> [Your goal]: Could the data below be retyped exactly, without its pictures?

> [Dataset extract]:
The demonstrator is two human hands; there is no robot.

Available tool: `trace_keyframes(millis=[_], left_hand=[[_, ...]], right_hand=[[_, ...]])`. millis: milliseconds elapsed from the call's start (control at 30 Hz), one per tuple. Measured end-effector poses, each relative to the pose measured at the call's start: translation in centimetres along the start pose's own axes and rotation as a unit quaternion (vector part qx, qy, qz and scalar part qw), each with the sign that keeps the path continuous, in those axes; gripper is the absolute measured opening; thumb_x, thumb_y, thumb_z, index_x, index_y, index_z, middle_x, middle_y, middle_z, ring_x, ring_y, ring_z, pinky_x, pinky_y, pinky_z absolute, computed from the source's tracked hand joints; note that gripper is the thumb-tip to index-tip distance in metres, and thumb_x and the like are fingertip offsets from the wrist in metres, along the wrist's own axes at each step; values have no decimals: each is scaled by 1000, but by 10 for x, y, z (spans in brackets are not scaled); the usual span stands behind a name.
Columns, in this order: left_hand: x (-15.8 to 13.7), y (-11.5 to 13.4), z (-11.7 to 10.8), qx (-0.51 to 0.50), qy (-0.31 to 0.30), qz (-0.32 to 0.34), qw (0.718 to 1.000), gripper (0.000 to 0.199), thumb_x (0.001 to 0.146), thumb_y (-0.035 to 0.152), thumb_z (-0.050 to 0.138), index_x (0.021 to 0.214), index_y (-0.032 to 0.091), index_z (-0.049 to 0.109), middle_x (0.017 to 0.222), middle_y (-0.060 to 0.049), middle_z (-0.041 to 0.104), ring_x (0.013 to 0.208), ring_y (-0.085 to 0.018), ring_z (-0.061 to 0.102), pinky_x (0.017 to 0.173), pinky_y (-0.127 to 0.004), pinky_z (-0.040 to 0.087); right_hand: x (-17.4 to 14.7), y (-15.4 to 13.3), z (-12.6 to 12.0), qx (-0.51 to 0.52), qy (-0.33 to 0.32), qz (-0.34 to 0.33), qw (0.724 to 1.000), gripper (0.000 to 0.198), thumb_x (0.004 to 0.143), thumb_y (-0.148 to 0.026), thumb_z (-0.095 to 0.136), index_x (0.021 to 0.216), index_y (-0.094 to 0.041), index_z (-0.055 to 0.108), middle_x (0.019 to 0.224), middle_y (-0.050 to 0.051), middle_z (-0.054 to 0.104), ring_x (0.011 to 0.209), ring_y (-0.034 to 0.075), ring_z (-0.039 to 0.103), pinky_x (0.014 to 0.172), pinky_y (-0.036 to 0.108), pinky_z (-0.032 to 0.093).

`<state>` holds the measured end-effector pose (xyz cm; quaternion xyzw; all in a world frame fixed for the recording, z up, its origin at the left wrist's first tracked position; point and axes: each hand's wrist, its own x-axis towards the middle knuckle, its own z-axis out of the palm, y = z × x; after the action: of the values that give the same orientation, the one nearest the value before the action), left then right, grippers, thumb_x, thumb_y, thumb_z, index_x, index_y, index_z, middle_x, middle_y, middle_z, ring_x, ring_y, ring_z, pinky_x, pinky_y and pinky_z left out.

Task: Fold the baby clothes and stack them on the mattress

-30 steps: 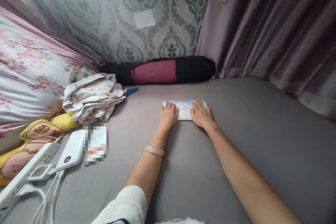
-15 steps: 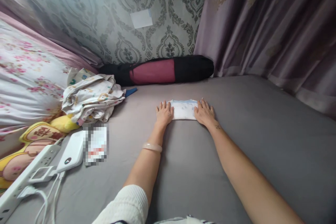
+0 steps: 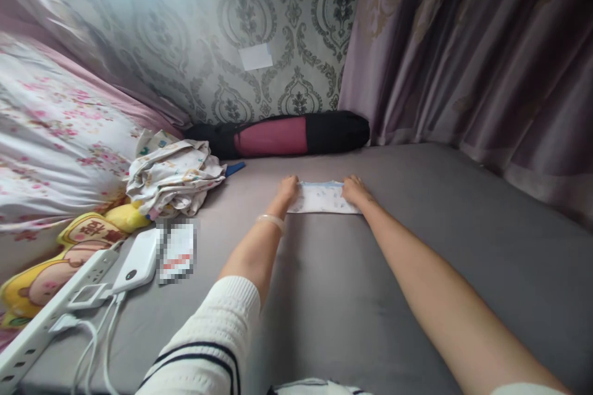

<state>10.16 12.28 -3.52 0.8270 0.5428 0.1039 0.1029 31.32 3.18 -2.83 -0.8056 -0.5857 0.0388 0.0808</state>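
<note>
A folded white cloth with a faint small print and a light-blue upper edge lies flat on the grey bed sheet. At its far left corner is my left hand, fingers curled in and pinching the edge. My right hand grips the far right corner the same way. Both hands rest low over the sheet, and their fingertips are partly hidden from me. The cloth's middle shows between them.
A black and pink long bag lies along the wall. To the left are a crumpled patterned cloth, a white power bank with cables, a power strip and a yellow plush pillow. Curtains hang at right.
My hands lay flat with fingers spread on the cloth's ends; now the fingers have curled closed on its far corners. The view has tilted up slightly.
</note>
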Motion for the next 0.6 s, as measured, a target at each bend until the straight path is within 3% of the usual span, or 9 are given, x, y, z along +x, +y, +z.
trace_keyframes(millis=[233, 367, 467, 600], left_hand=[[-6, 10, -15, 26, -8, -11, 1000, 31, 77, 11, 54, 105, 18, 68, 119, -16, 61, 116, -31, 53, 92, -41, 43], [-17, 9, -45, 31, -6, 6, 999, 32, 83, 16, 49, 109, 25, 67, 122, -10, 62, 120, -30, 50, 96, -43, 39], [-27, 7, -74, 22, -3, 24, 999, 29, 87, 21, 47, 107, 27, 66, 109, -4, 69, 111, -25, 55, 97, -42, 36], [-41, 4, -99, -2, 65, 53, 997, 30, 86, 21, 49, 110, 24, 66, 103, -4, 71, 104, -23, 58, 96, -40, 33]], right_hand=[[-2, 1, -11, 29, 15, 2, 999, 36, 86, -16, 51, 118, -15, 66, 125, 19, 56, 119, 30, 51, 94, 38, 44], [-4, 9, -29, 58, 29, -32, 997, 35, 85, -14, 49, 115, -16, 66, 120, 14, 62, 112, 24, 56, 91, 30, 44], [-6, 15, -45, 82, 43, -51, 994, 32, 84, -18, 53, 113, -18, 66, 110, 11, 68, 100, 22, 61, 82, 27, 46], [-13, 16, -62, 122, 102, -76, 984, 36, 81, -24, 58, 115, -17, 65, 103, 12, 70, 88, 23, 63, 74, 28, 46]])
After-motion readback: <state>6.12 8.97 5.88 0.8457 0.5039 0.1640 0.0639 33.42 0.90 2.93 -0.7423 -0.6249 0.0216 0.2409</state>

> [Exercise response]:
The demonstrator is two human hands; there is no robot.

Available tool: `trace_keyframes(millis=[_], left_hand=[[_, ...]], right_hand=[[_, ...]])`. millis: milliseconds elapsed from the call's start (control at 30 Hz), one per tuple. Measured end-effector poses, each relative to the pose measured at the call's start: translation in centimetres along the start pose's own axes and rotation as a unit quaternion (vector part qx, qy, qz and scalar part qw), each with the sign that keeps the path continuous, in those axes; gripper is the absolute measured opening; thumb_x, thumb_y, thumb_z, index_x, index_y, index_z, middle_x, middle_y, middle_z, ring_x, ring_y, ring_z, pinky_x, pinky_y, pinky_z absolute, computed from the source's tracked hand joints; note that gripper is the thumb-tip to index-tip distance in metres, and thumb_x and the like are fingertip offsets from the wrist in metres, along the wrist's own axes at each step; values have no decimals: each is scaled by 1000, but by 10 for x, y, z (spans in brackets are not scaled); the usual span stands behind a name.
Columns, in this order: left_hand: x (-15.8 to 13.7), y (-11.5 to 13.4), z (-11.7 to 10.8), qx (-0.51 to 0.50), qy (-0.31 to 0.30), qz (-0.32 to 0.34), qw (0.718 to 1.000), gripper (0.000 to 0.199), thumb_x (0.001 to 0.146), thumb_y (-0.035 to 0.152), thumb_z (-0.050 to 0.138), index_x (0.021 to 0.214), index_y (-0.032 to 0.091), index_z (-0.049 to 0.109), middle_x (0.017 to 0.222), middle_y (-0.060 to 0.049), middle_z (-0.041 to 0.104), ring_x (0.013 to 0.208), ring_y (-0.085 to 0.018), ring_z (-0.061 to 0.102), pinky_x (0.017 to 0.173), pinky_y (-0.127 to 0.004), pinky_z (-0.040 to 0.087); right_hand: x (-17.4 to 14.7), y (-15.4 to 13.3), z (-12.6 to 12.0), qx (-0.51 to 0.52), qy (-0.33 to 0.32), qz (-0.34 to 0.33), qw (0.724 to 1.000), gripper (0.000 to 0.198), thumb_x (0.004 to 0.143), thumb_y (-0.148 to 0.026), thumb_z (-0.095 to 0.136), index_x (0.021 to 0.216), index_y (-0.094 to 0.041), index_z (-0.055 to 0.108), middle_x (0.019 to 0.224), middle_y (-0.050 to 0.051), middle_z (-0.054 to 0.104), ring_x (0.011 to 0.209), ring_y (-0.034 to 0.075), ring_z (-0.039 to 0.103), pinky_x (0.014 to 0.172), pinky_y (-0.036 to 0.108), pinky_z (-0.032 to 0.093).

`<state>` holds the measured end-effector pose (xyz cm; quaternion xyzw; all in a world frame fixed for the recording, z up, its origin at the left wrist's first tracked position; point and axes: each hand's wrist, its own x-axis towards the middle knuckle, its own z-axis out of the palm, y = z × x; after the action: of the values that give the same orientation, the one nearest the value before the action), left then right, grippers, thumb_x, thumb_y, thumb_z, index_x, index_y, index_z, middle_x, middle_y, middle_z, ring_x, ring_y, ring_z, pinky_x, pinky_y and pinky_z left out.

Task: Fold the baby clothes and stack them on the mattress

-30 steps: 
-15 steps: 
+0 steps: 

<state>10.16 12.28 -3.52 0.8270 0.5428 0.1039 0.1029 31.32 3.18 -2.83 -0.8056 -0.5857 0.0388 0.0808</state>
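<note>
A folded white cloth with a faint small print and a light-blue upper edge lies flat on the grey bed sheet. At its far left corner is my left hand, fingers curled in and pinching the edge. My right hand grips the far right corner the same way. Both hands rest low over the sheet, and their fingertips are partly hidden from me. The cloth's middle shows between them.
A black and pink long bag lies along the wall. To the left are a crumpled patterned cloth, a white power bank with cables, a power strip and a yellow plush pillow. Curtains hang at right.
My hands lay flat with fingers spread on the cloth's ends; now the fingers have curled closed on its far corners. The view has tilted up slightly.
</note>
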Motion for the next 0.6 s, as measured, a target at each bend until the straight path is within 3% of the usual span, or 9 are given, x, y, z along +x, +y, +z.
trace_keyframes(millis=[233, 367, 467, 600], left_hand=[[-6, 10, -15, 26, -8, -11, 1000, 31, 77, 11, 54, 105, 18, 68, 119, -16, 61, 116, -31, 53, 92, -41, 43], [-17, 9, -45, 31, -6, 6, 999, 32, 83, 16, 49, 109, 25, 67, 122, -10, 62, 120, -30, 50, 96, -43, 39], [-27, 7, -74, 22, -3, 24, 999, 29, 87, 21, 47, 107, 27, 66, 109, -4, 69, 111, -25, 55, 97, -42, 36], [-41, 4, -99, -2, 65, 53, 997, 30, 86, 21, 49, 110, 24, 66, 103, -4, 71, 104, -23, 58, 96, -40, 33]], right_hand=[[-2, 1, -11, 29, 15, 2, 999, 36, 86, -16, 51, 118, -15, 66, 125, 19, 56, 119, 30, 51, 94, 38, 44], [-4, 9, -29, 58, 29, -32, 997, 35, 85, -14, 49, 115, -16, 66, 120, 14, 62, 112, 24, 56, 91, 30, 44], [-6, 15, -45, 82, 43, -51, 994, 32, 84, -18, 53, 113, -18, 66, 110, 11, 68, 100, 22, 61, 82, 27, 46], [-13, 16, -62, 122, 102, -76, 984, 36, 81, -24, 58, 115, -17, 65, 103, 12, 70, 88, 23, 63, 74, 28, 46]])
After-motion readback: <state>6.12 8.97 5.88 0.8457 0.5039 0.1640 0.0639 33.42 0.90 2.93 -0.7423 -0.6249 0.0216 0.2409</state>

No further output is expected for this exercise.